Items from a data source
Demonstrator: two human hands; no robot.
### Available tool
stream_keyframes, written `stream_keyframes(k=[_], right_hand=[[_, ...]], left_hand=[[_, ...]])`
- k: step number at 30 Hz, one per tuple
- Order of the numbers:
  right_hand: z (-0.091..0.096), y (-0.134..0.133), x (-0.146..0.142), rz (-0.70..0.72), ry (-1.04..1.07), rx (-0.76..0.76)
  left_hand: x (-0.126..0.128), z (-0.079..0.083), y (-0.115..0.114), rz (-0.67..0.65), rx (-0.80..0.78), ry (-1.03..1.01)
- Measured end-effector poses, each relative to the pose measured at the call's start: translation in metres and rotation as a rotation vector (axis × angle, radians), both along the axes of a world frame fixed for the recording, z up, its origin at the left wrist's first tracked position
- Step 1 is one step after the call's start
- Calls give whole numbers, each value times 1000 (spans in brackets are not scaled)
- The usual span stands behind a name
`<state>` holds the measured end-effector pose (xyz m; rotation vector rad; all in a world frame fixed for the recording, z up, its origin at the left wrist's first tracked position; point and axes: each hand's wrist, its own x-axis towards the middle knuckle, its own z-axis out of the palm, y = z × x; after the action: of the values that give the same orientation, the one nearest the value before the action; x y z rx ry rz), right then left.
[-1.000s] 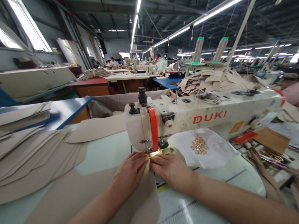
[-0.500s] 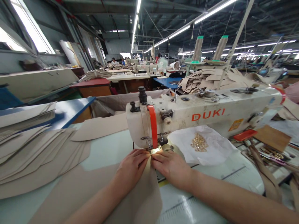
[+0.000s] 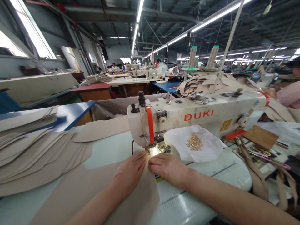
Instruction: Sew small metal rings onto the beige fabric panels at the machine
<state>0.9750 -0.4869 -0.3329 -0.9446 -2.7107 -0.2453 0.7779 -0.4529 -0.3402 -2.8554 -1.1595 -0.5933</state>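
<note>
A white sewing machine (image 3: 199, 109) marked DUKI stands before me, its small lamp lit at the needle. Under its presser foot (image 3: 148, 150) runs the edge of a beige fabric panel (image 3: 140, 190), whose wide part spreads toward me over the table. My left hand (image 3: 128, 168) grips that panel just left of the foot, fingers pressed together. Close on the other side, my right hand (image 3: 167, 167) is closed at the panel's edge, fingertips bunched near the needle. What lies beneath the fingertips is hidden.
Stacked beige panels (image 3: 35, 156) lie to the left. Gold rings (image 3: 194, 142) rest on a white sheet (image 3: 172, 137) below the machine arm. Pink-handled scissors (image 3: 278, 163) and fabric strips (image 3: 254, 172) lie at right. A person in a pink sleeve (image 3: 289, 95) sits beyond.
The view has shifted a little, bringing the person at right into sight. Both hands stay at the needle on the panel, slightly farther from the machine head.
</note>
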Motion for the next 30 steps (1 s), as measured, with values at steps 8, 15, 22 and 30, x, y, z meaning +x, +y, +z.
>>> stream_keyframes(k=[8,15,22,30], right_hand=[[5,0,-1,-1,-25,-8],[2,4,-1,0,-22,16],[-2,8,-3,-1,1,30],[3,5,-3,-11,-3,1]], left_hand=[[-6,-7,7,-127,150,82],[-5,-6,12,-62,105,48],[-4,-6,15,-32,67,13],[-4,-6,14,-79,90,1]])
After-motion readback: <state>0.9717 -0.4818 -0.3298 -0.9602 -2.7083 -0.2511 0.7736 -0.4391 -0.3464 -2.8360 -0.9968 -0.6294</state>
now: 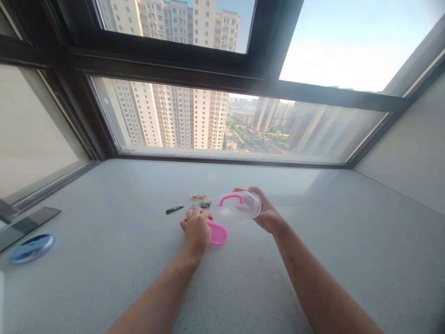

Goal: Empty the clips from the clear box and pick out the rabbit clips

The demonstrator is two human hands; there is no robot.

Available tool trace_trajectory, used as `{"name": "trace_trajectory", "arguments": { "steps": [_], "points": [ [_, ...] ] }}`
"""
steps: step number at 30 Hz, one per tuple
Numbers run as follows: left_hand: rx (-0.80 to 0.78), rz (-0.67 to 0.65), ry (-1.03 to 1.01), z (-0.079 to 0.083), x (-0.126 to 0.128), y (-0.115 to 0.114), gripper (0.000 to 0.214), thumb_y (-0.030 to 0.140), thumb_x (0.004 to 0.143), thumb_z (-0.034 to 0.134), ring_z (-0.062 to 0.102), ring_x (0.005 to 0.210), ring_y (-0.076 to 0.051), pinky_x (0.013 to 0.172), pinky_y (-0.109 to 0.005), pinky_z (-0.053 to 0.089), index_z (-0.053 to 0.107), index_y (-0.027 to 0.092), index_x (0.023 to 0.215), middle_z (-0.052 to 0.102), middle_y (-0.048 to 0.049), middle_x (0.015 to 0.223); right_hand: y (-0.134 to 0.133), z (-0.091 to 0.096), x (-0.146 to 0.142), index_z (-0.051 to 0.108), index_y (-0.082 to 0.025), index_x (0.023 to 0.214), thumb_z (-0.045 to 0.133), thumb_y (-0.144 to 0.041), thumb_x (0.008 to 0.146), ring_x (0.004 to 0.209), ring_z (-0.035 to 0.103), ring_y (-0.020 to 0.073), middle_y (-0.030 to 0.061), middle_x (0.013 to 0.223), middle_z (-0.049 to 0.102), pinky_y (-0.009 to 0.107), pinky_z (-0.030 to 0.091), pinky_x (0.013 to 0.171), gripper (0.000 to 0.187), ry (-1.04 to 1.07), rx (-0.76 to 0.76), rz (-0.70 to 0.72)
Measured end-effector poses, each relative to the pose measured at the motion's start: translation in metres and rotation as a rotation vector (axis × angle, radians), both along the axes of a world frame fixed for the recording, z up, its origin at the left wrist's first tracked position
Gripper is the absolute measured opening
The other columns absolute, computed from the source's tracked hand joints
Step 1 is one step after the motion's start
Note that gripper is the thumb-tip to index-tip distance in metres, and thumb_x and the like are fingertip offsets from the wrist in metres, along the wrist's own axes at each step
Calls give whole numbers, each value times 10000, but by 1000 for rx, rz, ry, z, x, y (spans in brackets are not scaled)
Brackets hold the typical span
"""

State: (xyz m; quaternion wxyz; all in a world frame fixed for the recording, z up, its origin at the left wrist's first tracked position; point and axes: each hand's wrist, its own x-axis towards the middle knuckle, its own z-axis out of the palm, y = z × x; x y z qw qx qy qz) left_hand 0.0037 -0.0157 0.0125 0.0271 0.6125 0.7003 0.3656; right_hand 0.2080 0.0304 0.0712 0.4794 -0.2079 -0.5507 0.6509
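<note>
My right hand (266, 211) is closed around the right end of a clear plastic oval box (229, 211), which has a pink handle (231, 198) on its upper face. The box is tilted above the sill. Left of it, my left hand (197, 227) is curled with its fingers bent down; what they hold, if anything, is hidden. A pink oval tray (218, 233) lies partly behind this hand. Just beyond the fingers are several small metallic hair clips (198, 197), partly covered by hand and box. A black hair clip (174, 209) lies apart to their left.
Everything rests on a pale speckled window sill (243, 287). At the far left are a shiny blue oval object (33, 248) and a dark flat glossy piece (34, 222). A dark window frame (222, 160) bounds the back, and a white wall (410, 139) stands at right.
</note>
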Motion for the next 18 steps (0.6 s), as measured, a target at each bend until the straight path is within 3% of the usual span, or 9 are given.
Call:
{"name": "trace_trajectory", "arguments": {
  "steps": [2,4,7,9,12,15,18],
  "points": [
    [45,4,-26,2,1,1,407,-62,642,417,526,909,-264,790,-424,341,671,221,789,619,-58,860,4,-7,1,508,-281,1056,809,-103,513,1061,567,251,68,1221,574,345,488,817,645,-5,-6,35],
    [98,0,-50,3,2,2,524,-58,654,404,522,978,-270,826,-433,369,605,206,1060,607,-84,994,7,-16,1,492,-301,1099,785,-67,536,1092,549,244,43,1175,593,373,473,863,676,14,-12,46],
    [233,-109,-133,5,6,3,775,-58,645,405,479,1120,-247,933,-419,381,300,185,1373,495,-125,1251,12,-29,0,480,-317,1124,761,-57,557,1178,479,248,27,1226,552,448,424,941,685,49,-23,98],
    [328,-252,-204,5,9,1,851,-68,636,400,413,1219,-236,1013,-415,347,206,203,1419,413,-122,1351,14,-35,0,482,-314,1124,756,-73,573,1155,494,241,24,1193,564,465,408,956,661,21,-14,114],
    [358,-418,-222,5,13,-2,816,-87,646,371,311,1313,-227,1083,-428,277,310,245,1389,366,-81,1404,18,-39,-1,482,-288,1141,751,-137,610,1033,561,227,29,1090,601,434,440,912,614,-103,80,31],
    [356,-481,-202,6,15,-4,773,-90,663,362,286,1336,-224,1099,-434,256,384,258,1353,360,-57,1426,26,-40,-3,523,-228,1126,769,-199,596,962,584,244,61,1046,621,405,458,864,585,-370,319,-128],
    [400,-441,-216,8,16,-7,818,-83,663,378,250,1357,-236,1103,-451,239,285,249,1405,307,-70,1470,39,-43,-7,573,-196,1091,783,-234,566,998,573,267,87,1075,631,408,424,905,567,-654,544,-351]
  ]
}}
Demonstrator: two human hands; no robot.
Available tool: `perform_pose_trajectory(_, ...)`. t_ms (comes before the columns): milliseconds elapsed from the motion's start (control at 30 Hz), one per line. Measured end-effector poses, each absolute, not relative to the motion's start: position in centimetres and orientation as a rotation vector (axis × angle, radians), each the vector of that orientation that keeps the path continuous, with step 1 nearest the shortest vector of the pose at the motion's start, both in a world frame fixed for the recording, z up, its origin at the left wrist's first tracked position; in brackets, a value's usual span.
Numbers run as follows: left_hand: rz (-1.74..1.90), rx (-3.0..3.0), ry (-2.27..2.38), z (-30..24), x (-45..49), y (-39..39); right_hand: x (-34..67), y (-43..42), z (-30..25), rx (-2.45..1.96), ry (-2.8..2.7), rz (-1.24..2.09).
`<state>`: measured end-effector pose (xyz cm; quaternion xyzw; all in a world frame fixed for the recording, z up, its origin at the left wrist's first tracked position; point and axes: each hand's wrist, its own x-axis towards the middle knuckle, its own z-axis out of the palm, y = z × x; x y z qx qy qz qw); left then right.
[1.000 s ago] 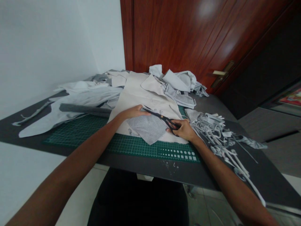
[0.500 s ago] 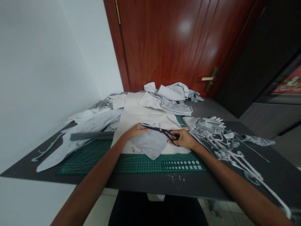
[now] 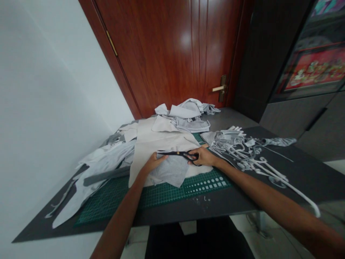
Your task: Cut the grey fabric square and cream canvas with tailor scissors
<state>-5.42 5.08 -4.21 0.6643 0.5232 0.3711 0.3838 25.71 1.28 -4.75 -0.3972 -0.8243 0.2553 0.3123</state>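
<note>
My right hand grips the handles of black scissors, whose blades point left across a grey fabric piece. My left hand lies on that grey piece by the blade tips, fingers pressed down on the cloth. The grey piece rests on a larger cream fabric sheet, which lies on a green cutting mat.
The mat sits on a dark table. White hangers and strips pile up at the right, crumpled grey cloth at the back, pale fabric and a dark roll at the left. A red-brown door stands behind.
The camera has tilted up and turned, so the table looks farther and lower. The scissor blades have swung closer together, pointing more level to the left. Both hands stay on the fabric.
</note>
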Motion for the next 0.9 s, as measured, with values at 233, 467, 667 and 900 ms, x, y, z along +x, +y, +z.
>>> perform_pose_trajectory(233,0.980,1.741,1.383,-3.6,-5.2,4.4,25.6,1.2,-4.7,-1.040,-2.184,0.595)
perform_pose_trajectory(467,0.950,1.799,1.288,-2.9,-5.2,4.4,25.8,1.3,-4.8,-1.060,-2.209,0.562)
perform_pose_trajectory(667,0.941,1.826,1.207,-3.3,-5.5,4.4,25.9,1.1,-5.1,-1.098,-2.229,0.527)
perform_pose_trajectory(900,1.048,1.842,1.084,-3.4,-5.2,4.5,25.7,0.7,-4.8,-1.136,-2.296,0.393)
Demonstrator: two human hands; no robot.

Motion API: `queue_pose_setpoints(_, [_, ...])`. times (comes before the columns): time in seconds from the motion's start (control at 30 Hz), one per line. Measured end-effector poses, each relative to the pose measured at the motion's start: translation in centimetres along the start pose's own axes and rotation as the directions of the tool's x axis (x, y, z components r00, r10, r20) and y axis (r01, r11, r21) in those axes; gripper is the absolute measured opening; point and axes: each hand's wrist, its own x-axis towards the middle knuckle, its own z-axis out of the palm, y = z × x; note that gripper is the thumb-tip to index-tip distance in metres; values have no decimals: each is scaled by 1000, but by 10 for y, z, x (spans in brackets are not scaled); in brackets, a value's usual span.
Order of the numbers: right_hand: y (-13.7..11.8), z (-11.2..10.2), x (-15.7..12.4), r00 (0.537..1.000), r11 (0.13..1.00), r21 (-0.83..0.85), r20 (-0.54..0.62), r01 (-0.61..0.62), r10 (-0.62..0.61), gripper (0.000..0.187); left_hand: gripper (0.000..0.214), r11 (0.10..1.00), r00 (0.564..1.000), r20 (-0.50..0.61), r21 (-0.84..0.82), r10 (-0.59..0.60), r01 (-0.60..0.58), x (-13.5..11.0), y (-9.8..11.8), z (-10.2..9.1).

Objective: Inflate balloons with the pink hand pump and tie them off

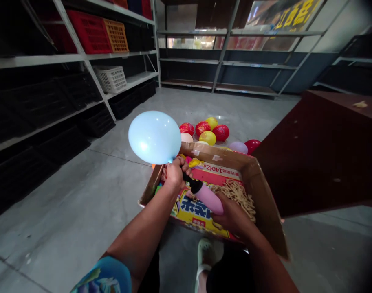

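A light blue balloon (154, 136), blown up large, sits over the nozzle end of a hand pump (206, 197) with a pink barrel and black tip. My left hand (175, 174) is closed around the balloon's neck, where it meets the pump's black end. The pump's far end is gripped by my right hand (230, 215). Both hands are above an open cardboard box (267, 191). Inside it lie flat balloons (196, 162) in several colours and a heap of tan rubber-like strands (237, 195).
Blown-up red (221, 132) and yellow balloons (208, 137) lie on the floor beyond the box. A dark brown panel (320, 150) stands at right. Metal shelves with a white basket (111, 79) and red crates (89, 32) line the left; more shelves (190, 61) stand at the back.
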Motion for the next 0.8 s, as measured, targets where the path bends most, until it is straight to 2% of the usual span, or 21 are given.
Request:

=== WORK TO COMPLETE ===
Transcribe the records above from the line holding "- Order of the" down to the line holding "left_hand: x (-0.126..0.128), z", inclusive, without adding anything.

=== RESPONSE ===
- Order of the numbers:
  right_hand: z (-0.091..0.096), y (-0.134..0.133), x (-0.146..0.142), rz (-0.70..0.72), ry (-1.04..1.07), rx (-0.76..0.76)
  left_hand: x (-0.126..0.128), z (-0.079..0.083), y (-0.115..0.114), rz (-0.67..0.65), rx (-0.80..0.78), ry (-1.03..1.01)

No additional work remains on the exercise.